> Brief
Only one stretch of the records below should be repeated. It starts with the line containing "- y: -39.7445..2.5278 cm" and goes on through the line containing "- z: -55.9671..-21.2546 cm", exactly as written.

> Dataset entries
┌────────
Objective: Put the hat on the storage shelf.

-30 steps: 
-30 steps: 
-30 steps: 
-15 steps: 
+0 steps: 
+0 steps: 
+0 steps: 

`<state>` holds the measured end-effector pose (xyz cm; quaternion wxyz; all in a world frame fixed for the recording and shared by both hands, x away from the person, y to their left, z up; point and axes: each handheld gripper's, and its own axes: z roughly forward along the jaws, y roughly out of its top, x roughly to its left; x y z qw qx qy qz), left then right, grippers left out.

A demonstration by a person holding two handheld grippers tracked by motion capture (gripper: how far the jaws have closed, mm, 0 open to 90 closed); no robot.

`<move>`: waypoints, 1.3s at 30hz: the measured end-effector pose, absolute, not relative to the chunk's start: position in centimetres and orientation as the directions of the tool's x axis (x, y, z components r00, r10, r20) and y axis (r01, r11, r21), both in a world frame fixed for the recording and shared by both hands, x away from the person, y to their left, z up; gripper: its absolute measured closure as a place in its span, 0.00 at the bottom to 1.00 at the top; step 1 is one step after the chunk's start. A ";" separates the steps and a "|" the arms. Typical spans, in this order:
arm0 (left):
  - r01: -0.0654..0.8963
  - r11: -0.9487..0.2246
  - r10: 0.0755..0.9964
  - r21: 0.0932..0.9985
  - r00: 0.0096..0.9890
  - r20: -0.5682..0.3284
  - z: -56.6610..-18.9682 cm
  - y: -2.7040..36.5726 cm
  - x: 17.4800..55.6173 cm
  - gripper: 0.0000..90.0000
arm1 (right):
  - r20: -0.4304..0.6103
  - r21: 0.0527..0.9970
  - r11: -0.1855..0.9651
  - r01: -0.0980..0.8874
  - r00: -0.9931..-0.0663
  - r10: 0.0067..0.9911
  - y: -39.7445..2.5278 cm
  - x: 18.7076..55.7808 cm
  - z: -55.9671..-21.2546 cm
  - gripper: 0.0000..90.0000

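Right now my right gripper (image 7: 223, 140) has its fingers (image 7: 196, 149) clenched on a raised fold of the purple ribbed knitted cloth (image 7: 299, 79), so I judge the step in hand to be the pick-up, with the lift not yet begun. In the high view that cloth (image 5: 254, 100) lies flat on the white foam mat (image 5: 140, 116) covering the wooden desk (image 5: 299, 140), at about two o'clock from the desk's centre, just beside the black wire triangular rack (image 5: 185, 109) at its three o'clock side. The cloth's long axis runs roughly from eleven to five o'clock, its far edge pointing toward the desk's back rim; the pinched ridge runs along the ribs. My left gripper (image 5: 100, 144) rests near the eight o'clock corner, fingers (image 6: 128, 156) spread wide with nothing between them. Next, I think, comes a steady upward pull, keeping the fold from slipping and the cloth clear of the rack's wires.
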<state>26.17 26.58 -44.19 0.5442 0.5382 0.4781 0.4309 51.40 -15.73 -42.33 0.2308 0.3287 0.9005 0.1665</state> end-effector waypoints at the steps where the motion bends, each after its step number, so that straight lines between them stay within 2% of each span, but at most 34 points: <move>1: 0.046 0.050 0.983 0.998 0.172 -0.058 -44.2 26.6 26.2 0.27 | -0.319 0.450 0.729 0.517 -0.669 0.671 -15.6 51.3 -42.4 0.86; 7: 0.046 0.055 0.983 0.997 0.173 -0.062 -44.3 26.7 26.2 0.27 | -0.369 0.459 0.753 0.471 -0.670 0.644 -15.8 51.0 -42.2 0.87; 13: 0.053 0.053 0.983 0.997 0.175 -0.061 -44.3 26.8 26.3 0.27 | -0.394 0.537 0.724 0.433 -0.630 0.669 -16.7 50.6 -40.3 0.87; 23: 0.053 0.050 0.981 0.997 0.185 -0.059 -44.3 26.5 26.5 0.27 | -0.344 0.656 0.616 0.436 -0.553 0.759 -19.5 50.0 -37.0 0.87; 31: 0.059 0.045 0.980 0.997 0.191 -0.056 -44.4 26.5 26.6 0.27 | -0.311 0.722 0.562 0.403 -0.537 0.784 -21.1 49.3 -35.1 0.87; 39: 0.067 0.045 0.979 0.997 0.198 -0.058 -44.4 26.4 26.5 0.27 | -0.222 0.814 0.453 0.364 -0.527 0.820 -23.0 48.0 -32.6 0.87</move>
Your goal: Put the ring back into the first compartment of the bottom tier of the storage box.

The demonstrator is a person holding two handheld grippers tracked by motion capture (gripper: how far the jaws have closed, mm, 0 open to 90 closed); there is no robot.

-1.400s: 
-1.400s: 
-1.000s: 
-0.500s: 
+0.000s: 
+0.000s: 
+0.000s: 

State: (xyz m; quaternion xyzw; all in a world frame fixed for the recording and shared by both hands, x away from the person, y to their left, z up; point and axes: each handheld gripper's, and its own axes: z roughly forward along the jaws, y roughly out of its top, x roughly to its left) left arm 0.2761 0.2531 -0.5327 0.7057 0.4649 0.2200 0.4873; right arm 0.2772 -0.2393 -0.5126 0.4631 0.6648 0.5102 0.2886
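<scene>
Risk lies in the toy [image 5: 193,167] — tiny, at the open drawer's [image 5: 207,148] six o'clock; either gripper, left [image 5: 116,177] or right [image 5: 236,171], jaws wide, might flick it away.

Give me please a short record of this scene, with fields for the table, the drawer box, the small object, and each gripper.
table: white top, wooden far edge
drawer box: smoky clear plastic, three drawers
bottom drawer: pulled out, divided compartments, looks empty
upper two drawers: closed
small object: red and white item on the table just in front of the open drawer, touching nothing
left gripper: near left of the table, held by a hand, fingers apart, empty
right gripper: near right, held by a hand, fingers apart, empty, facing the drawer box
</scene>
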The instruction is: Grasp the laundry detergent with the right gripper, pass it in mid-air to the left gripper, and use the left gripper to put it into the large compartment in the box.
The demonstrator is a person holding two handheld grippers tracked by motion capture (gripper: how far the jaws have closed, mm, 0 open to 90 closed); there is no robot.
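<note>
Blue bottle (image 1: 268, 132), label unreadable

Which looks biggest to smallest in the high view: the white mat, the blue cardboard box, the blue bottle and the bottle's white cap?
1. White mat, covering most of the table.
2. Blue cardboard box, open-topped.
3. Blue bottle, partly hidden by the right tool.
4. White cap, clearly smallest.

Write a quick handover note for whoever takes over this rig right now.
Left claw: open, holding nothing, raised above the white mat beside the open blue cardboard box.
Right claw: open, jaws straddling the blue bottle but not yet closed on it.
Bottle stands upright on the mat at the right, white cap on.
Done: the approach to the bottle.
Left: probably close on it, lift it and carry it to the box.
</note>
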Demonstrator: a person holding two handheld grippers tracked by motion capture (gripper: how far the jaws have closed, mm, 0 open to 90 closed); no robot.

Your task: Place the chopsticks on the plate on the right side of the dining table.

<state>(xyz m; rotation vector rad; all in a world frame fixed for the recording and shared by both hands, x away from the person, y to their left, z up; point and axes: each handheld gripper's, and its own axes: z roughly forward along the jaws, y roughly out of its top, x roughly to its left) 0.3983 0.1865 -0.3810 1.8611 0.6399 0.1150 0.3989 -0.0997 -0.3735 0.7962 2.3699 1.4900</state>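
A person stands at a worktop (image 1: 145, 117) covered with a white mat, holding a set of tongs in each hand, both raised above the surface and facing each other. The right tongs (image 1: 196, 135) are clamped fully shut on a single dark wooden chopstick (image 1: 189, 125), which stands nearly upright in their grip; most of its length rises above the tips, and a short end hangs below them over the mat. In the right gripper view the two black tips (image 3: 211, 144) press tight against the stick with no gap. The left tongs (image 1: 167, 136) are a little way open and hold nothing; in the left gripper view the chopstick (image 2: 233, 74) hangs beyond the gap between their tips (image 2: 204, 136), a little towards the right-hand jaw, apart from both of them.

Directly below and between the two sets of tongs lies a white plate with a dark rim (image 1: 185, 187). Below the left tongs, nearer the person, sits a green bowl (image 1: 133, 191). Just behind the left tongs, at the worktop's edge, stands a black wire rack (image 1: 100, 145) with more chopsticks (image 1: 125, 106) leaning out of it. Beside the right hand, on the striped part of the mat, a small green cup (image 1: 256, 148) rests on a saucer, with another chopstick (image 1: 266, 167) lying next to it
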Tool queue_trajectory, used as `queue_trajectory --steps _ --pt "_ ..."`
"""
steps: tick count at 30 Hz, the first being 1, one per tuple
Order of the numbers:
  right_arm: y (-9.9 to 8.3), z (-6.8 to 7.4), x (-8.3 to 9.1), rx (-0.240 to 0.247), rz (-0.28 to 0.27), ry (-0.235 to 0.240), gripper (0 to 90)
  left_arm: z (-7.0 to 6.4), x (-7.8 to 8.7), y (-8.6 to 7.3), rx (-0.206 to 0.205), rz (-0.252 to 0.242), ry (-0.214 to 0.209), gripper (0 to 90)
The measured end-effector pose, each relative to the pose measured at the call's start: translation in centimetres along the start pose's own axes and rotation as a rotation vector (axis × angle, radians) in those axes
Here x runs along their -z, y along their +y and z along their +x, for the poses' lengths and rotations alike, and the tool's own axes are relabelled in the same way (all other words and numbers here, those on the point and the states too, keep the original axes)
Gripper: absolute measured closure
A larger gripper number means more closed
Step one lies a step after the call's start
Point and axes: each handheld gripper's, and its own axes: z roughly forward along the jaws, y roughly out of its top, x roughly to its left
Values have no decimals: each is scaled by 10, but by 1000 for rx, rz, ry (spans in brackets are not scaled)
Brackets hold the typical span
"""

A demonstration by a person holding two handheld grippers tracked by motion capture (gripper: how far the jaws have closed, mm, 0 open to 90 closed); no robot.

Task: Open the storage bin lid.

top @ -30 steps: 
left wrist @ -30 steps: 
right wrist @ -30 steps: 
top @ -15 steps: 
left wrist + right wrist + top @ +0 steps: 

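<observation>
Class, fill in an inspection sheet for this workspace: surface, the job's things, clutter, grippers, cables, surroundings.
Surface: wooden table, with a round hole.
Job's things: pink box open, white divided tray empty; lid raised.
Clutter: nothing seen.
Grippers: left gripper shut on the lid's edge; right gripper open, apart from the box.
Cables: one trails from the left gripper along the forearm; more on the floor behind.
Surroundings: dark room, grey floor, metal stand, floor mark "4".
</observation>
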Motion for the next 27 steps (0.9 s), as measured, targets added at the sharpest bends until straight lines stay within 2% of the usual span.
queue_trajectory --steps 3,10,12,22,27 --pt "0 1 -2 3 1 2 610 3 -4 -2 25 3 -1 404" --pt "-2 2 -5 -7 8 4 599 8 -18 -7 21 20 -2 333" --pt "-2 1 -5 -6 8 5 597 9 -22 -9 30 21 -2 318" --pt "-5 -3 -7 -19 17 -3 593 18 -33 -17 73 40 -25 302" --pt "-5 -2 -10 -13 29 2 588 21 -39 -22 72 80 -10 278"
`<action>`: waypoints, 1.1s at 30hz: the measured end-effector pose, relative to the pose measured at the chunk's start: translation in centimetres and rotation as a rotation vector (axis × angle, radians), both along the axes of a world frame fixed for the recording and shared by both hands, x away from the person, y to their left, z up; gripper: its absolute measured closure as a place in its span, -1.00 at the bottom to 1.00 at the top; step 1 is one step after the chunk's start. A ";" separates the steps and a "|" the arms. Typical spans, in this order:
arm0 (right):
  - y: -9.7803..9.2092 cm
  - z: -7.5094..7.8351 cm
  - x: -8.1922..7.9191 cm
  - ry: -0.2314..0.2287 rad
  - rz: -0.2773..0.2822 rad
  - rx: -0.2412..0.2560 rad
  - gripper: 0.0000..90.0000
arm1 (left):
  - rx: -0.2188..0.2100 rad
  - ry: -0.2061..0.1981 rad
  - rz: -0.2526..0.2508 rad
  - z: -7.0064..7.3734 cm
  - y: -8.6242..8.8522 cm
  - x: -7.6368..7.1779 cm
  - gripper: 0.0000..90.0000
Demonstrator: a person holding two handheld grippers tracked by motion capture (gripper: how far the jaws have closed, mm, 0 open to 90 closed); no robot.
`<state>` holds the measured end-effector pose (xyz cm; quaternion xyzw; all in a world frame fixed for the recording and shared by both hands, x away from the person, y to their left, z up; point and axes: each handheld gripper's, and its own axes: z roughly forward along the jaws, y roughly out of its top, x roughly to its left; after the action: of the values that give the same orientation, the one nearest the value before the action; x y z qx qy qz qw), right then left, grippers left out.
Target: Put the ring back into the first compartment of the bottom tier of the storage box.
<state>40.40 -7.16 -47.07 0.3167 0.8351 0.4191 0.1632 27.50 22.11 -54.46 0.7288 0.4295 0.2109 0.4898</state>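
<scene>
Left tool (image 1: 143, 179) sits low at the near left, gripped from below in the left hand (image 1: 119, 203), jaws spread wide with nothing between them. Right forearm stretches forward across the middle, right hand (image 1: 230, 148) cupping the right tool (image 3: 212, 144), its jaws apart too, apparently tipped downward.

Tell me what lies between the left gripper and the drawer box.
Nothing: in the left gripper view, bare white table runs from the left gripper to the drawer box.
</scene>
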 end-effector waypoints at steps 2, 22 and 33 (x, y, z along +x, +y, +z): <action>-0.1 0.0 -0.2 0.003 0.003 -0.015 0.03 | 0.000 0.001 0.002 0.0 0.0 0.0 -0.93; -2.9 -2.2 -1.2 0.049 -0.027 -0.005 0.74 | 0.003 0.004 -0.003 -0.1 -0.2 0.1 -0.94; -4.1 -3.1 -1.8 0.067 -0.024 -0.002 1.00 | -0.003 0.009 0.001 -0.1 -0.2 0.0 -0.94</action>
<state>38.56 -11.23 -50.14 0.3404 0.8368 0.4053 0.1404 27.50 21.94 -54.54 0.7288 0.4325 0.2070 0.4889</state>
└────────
> Written answer
  - y: -39.7445..2.5278 cm
  - x: 18.7076..55.7808 cm
  - z: -55.9671..-21.2546 cm

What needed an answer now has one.